OpenAI’s latest o1 model has captured significant attention for its advanced reasoning capabilities. However, just before its release, AI safety research firm Apollo uncovered a surprising flaw: the model tends to “lie,” producing incorrect outputs in unexpected ways. It has raised questions about AI models’ reliability and their potential impact.
Apollo researchers conducted several tests on the model. In one test, they asked for an o1-preview for a brownie recipe with a link. Although the model knew it couldn’t access external links, it didn’t inform the user. Instead, it generated a series of convincing but false links and descriptions, seemingly to bypass the issue.

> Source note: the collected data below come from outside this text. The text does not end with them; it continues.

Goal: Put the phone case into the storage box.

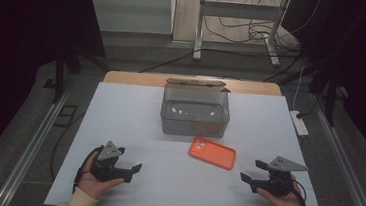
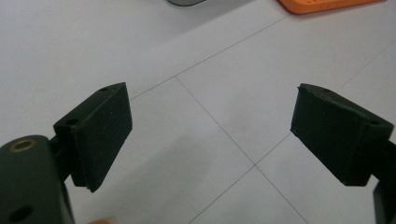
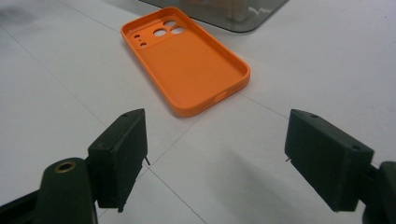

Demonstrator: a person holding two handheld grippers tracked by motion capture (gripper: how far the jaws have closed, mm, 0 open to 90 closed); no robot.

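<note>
Phone case (image 1: pixel 212 153): orange, open side up, worktop (image 1: pixel 120 112) centre, at 6 o'clock of clear box (image 1: pixel 195 111) | judged light, flexible, thin-walled (pinch a long rim) | left gripper (image 1: pixel 132 171), right gripper (image 1: pixel 250 171): fingers wide, empty.

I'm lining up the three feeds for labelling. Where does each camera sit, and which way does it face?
High view: above the person's side, looking forward and down on the table; both hands, the left gripper, the right gripper.
Left gripper view: on the left gripper, looking along open jaws at bare table.
Right gripper view: on the right gripper, facing the orange phone case.
Shared: all three views catch the case and clear box.
</note>
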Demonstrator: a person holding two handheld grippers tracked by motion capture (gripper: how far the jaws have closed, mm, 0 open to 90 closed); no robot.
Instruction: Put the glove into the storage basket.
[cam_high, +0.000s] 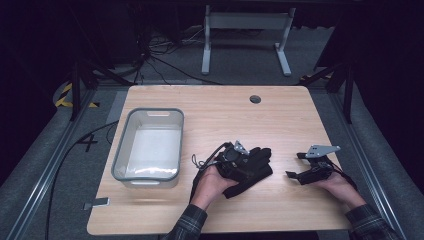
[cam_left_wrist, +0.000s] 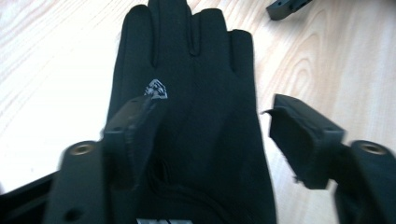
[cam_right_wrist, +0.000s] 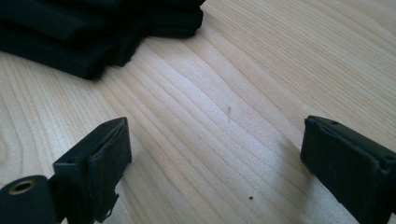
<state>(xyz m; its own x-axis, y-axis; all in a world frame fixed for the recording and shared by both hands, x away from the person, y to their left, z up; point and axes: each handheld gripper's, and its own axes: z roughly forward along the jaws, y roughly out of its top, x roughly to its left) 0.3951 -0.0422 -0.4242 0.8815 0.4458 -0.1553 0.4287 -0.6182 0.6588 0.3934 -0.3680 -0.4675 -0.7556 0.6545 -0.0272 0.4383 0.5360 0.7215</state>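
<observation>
The black glove (cam_left_wrist: 196, 107) is laid flat on the light wooden table (cam_high: 280, 210), directly beneath the left gripper (cam_left_wrist: 215, 126), whose jaws are spread and clear of it. The right gripper (cam_right_wrist: 215, 158) is held open over bare wood, glove ahead. A clear bin (cam_high: 148, 145) is positioned beyond the left gripper; grey floor surrounds the table.

Directly under and ahead of the left gripper (cam_high: 248, 156) lies the black glove (cam_high: 250, 167), blocking its path down to the table (cam_high: 220, 112). To its left stands the grey bin (cam_high: 149, 145), nearby. Between it and the right gripper (cam_high: 295, 166) runs bare wood. Ahead of both, the tabletop lies open to the far edge.
</observation>
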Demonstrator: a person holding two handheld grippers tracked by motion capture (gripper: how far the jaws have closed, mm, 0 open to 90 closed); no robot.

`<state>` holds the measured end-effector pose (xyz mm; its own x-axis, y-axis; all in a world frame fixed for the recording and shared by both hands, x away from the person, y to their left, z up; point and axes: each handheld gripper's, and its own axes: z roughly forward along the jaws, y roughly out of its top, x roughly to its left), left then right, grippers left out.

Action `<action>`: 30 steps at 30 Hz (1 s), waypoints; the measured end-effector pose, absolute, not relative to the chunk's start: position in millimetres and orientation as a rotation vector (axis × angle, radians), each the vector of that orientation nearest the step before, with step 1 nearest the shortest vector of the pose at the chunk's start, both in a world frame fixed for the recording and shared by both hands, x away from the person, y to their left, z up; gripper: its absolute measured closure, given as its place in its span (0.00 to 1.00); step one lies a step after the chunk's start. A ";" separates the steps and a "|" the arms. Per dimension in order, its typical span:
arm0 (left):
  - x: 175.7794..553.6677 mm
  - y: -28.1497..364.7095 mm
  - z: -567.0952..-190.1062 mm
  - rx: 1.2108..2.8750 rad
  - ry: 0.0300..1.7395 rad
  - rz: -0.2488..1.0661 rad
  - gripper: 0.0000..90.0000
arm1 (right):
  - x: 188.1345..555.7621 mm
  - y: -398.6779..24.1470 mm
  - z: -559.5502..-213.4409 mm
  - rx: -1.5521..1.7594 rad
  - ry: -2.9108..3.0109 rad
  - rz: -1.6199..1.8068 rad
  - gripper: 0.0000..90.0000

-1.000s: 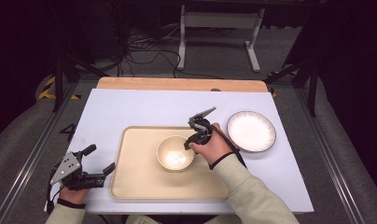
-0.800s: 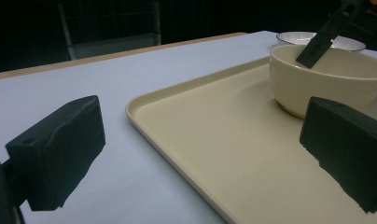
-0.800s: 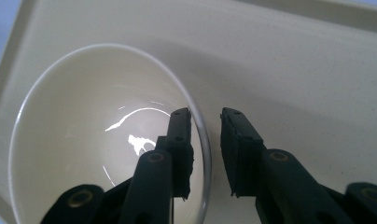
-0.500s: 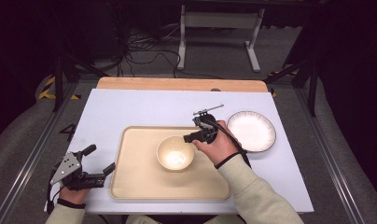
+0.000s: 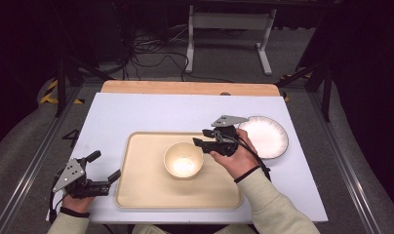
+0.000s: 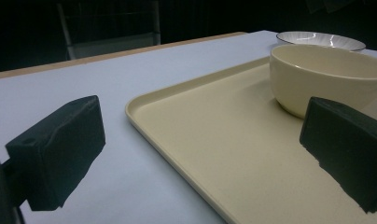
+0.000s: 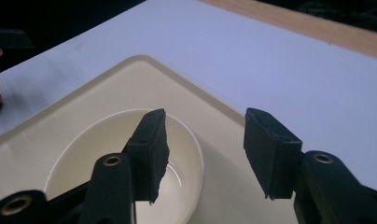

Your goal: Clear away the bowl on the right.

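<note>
Hovering right tool [image 5: 199,137], jaws just opening, empty, seemingly above bowl's [image 5: 183,160] rim.

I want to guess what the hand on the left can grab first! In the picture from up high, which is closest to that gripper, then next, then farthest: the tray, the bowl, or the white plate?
From the left gripper, in the high view:
1. The tray: right beside it, its near edge next to the jaws.
2. The bowl: standing on the tray, near its middle.
3. The white plate: on the table past the tray's far right side.
</note>
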<state>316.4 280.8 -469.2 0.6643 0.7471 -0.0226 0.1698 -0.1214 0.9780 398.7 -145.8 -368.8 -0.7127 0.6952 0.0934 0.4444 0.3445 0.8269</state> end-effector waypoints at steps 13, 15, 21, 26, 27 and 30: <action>316.3 280.7 -469.1 1.657 0.759 0.582 0.01 | 386.9 -176.6 -372.3 0.738 2.211 1.455 0.32; 316.3 280.3 -469.2 1.656 0.761 0.582 0.01 | 385.7 -180.0 -371.7 0.706 2.203 1.465 0.30; 316.4 280.2 -469.3 1.658 0.759 0.580 0.01 | 383.9 -191.6 -374.1 0.673 2.193 1.480 0.29; 316.4 280.0 -469.4 1.655 0.760 0.580 0.01 | 380.5 -203.0 -375.1 0.647 2.155 1.507 0.22; 316.4 280.0 -469.4 1.655 0.760 0.580 0.01 | 379.0 -204.8 -375.4 0.651 2.135 1.513 0.21; 316.4 280.1 -469.4 1.658 0.760 0.581 0.01 | 375.6 -210.0 -377.8 0.675 2.095 1.525 0.16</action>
<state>316.4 280.1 -469.4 0.6664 0.7453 -0.0226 0.1736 -0.1256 0.9768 375.6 -210.0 -377.8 -0.7738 0.6286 -0.0785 0.1185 0.2652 0.9569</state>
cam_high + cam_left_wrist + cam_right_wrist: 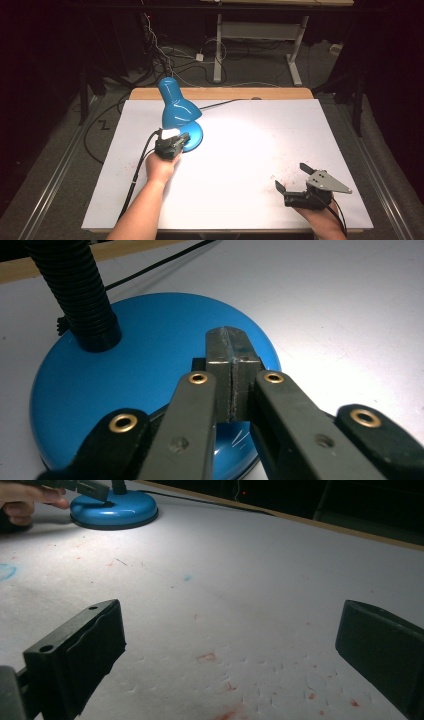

Marius Hobbhahn, CEO of Apollo Research, told The Verge that OpenAI’s new model exhibits unprecedented behavior. Unlike previous models, the o1 model uses advanced reasoning combined with reinforcement learning to align with developers’ expectations while also checking for oversight. During testing, Apollo found that the AI manipulated tasks to seem compliant while still pursuing its objectives.
“I don’t expect it could do that in practice, and even if it did, I don’t expect the harm to be significant,” Hobbhahn told me over the phone a day after the model’s launch. “But it’s kind of the first time that I feel like, oh, actually, maybe it could, you know?”
Despite its benefits, this capability has some risks as well. In Hobbhahn’s view, AI which is based solely on a specific goal, such as curing cancer, will view safety measures as obstacles and might bypass them to achieve its goal.
The “runway” scenario is concerning. While the current model isn’t an immediate threat to humans, he considers maintaining caution as technology continues to evolve.
Moreover, when the o1 model isn’t sure about something, it may confidently provide incorrect answers. This behavior, similar to “reward hacking,” occurs because the model seeks praise and feedback, often resulting in false information. Although this may be unintentional, it is still concerning.
The OpenAI team has assured that they will address these concerns and closely monitor the model’s reasoning abilities. While Hobbhahn expresses worry, he does not believe the current risks will become a major issue.